→ TO DO:
Give the data back exactly as it stands.

→ PROVIDED MATERIAL:
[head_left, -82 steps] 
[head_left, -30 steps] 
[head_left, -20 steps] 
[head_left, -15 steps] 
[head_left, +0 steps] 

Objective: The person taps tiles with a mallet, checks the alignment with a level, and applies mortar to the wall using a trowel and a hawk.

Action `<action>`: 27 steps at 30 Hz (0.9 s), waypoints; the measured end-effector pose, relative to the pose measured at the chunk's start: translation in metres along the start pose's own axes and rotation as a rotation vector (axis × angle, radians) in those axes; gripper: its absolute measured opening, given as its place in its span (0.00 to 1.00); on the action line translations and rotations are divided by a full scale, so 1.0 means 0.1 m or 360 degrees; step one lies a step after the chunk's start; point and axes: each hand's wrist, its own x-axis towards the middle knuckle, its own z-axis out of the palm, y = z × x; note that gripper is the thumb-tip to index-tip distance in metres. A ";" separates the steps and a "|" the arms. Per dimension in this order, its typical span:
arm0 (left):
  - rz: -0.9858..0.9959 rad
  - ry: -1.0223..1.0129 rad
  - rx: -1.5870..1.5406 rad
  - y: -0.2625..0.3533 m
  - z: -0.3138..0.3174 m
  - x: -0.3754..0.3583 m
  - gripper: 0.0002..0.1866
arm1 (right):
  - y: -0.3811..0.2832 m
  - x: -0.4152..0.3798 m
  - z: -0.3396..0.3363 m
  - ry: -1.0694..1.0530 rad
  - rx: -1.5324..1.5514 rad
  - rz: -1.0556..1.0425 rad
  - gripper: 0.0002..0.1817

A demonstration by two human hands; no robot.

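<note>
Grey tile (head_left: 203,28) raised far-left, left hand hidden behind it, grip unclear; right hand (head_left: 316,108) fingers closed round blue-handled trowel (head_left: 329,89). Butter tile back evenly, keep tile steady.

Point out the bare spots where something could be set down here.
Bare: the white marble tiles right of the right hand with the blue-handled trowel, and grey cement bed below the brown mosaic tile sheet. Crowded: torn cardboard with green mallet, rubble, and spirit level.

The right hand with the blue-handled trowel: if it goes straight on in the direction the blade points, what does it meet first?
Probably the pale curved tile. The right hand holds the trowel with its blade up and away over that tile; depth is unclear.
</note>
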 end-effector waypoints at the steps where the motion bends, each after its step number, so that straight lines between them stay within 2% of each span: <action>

→ EXERCISE ANSWER:
[head_left, -82 steps] 
[head_left, -30 steps] 
[head_left, -20 steps] 
[head_left, -15 steps] 
[head_left, +0 steps] 

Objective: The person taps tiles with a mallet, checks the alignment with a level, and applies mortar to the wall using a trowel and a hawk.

Action `<action>`: 27 steps at 30 Hz (0.9 s), waypoints; the measured end-effector pose, relative to the pose measured at the chunk's start: translation in metres along the start pose's own axes and rotation as a rotation vector (axis × angle, radians) in those axes; gripper: its absolute measured opening, given as its place in its span (0.00 to 1.00); on the action line translations and rotations are divided by a full scale, so 1.0 means 0.1 m or 360 degrees; step one lies a step after the chunk's start; point and axes: each hand's wrist, its own x-axis towards the middle knuckle, its own z-axis out of the palm, y = z × x; note that gripper is the thumb-tip to index-tip distance in metres. A ";" separates the steps and a "|" the arms. Per dimension in this order, its typical span:
arm0 (left):
  - rz: -0.9858..0.9959 rad
  - ry: -1.0223..1.0129 rad
  - rx: -1.5870..1.5406 rad
  - y: -0.2625..0.3533 m
  - z: -0.3138..0.3174 m
  - x: -0.3754..0.3583 m
  - gripper: 0.0002..0.1866
arm1 (right):
  - y: -0.3811..0.2832 m
  - x: -0.4152..0.3798 m
  - z: -0.3396..0.3363 m
  - ry: -1.0694..1.0530 rad
  - rx: -1.5324..1.5514 rad
  - rz: -1.0556..1.0425 rad
  - gripper: 0.0002..0.1817

A demonstration by two human hands; no robot.

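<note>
Grey tile (head_left: 203,28) raised far-left, left hand hidden behind it, grip unclear; right hand (head_left: 316,108) fingers closed round blue-handled trowel (head_left: 329,89). Butter tile back evenly, keep tile steady.

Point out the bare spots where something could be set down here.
Bare: the white marble tiles right of the right hand with the blue-handled trowel, and grey cement bed below the brown mosaic tile sheet. Crowded: torn cardboard with green mallet, rubble, and spirit level.

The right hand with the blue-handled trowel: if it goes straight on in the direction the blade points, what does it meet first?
Probably the pale curved tile. The right hand holds the trowel with its blade up and away over that tile; depth is unclear.
</note>
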 end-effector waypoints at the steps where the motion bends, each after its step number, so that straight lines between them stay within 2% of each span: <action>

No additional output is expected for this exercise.